[The problem] Although the data below holds other lines too, output only those from the line with "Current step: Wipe" up to and including the line with "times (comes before", exactly as they appear.

[Dataset section]
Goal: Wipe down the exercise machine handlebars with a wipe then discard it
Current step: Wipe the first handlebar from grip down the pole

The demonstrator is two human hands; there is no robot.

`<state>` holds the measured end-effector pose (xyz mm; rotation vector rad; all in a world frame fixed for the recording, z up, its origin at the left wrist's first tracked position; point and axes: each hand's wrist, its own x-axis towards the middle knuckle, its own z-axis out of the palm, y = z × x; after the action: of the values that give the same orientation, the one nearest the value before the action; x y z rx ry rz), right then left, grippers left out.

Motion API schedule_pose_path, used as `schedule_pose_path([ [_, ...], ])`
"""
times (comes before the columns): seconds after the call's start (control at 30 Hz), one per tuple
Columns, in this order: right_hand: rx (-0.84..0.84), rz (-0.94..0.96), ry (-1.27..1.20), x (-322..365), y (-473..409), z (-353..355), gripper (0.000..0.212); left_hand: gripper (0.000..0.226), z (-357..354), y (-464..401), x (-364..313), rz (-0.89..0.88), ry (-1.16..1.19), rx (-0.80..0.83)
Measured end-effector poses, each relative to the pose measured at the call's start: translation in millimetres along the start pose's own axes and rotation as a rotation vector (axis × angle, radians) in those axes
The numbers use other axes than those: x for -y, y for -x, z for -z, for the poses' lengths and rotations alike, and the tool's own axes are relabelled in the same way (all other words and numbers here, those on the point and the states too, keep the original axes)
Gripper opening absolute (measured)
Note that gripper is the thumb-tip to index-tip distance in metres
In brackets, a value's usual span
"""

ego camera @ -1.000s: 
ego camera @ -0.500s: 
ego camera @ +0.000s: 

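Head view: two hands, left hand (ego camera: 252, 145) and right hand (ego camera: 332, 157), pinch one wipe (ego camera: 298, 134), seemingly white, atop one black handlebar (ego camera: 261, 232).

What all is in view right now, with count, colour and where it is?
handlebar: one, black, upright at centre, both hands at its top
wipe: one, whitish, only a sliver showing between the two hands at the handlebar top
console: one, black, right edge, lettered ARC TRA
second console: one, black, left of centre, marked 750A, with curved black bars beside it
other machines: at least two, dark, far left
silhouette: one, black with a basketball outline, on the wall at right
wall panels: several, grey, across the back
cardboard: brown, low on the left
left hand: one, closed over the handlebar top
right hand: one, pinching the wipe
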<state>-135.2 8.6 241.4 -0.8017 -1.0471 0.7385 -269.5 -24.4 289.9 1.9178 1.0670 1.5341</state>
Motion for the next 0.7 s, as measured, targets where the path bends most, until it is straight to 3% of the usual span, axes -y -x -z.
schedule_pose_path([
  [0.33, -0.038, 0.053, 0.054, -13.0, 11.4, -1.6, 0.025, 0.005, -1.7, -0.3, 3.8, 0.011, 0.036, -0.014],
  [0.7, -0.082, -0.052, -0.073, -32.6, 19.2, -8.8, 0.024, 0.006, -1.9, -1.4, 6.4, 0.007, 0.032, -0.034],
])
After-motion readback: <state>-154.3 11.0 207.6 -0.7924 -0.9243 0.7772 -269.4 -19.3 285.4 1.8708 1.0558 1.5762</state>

[Solution to the exercise]
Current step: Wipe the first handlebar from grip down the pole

The demonstrator is two human hands; there is no robot.

`<state>` holds the measured end-effector pose (xyz mm; rotation vector rad; all in a world frame fixed for the recording, z up, its origin at the left wrist's first tracked position; point and axes: each hand's wrist, its own x-axis towards the middle knuckle, its own z-axis out of the palm, y = z × x; after the action: of the values that give the same orientation, the one nearest the value before the action; x y z rx ry rz), right then left, grippers left out.

Motion API schedule_pose_path, used as `schedule_pose_path([ [_, ...], ])`
"""
times (comes before the columns): seconds after the call's start (control at 30 Hz), one per tuple

Nothing remains to be answered in this exercise.